▶ **Directions**
Give a count of the lines below that have the string "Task" in them, with no other words.

▶ **Supplied information**
════════════════════

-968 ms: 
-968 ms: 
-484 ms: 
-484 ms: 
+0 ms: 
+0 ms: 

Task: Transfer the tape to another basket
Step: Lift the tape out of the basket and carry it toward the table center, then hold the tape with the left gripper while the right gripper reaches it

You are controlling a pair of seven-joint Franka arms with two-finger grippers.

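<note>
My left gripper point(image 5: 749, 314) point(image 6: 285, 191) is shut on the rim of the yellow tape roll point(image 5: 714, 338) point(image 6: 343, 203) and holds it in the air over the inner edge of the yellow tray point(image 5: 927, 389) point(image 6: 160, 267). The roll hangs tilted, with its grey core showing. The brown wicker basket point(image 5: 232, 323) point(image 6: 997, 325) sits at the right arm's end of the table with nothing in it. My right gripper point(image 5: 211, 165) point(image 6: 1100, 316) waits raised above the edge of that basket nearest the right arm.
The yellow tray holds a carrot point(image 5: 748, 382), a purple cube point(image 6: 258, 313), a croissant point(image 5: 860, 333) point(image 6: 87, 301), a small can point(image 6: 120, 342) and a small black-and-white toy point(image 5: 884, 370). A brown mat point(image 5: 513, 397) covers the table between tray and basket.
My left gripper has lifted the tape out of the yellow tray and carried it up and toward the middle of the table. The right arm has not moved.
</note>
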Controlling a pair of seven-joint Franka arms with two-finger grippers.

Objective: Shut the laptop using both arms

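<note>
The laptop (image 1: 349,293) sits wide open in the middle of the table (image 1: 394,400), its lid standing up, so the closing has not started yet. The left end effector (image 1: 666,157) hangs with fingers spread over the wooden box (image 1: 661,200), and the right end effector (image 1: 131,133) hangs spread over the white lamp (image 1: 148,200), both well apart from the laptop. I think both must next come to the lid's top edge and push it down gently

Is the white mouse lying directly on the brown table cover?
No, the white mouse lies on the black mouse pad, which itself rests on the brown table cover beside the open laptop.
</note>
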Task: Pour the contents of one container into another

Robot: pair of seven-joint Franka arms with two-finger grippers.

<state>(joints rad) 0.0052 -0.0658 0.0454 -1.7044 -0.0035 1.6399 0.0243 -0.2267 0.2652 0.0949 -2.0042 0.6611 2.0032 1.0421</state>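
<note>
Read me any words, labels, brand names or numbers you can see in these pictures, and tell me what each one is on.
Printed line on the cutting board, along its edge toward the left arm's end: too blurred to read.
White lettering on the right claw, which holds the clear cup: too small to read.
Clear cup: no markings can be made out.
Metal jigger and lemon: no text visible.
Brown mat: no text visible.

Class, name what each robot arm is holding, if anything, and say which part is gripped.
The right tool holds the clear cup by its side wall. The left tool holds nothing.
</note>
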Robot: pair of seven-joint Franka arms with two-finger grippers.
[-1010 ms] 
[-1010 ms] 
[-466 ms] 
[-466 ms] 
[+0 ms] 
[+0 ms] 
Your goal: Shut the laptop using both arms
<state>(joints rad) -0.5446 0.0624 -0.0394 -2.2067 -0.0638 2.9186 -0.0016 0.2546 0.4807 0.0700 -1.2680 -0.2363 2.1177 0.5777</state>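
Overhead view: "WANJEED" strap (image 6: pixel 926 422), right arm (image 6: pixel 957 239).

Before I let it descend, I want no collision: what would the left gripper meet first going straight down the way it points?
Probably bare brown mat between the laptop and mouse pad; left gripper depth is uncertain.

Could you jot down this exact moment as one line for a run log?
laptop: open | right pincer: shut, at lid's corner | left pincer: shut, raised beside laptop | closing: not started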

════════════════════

▶ **Result of this exercise**
2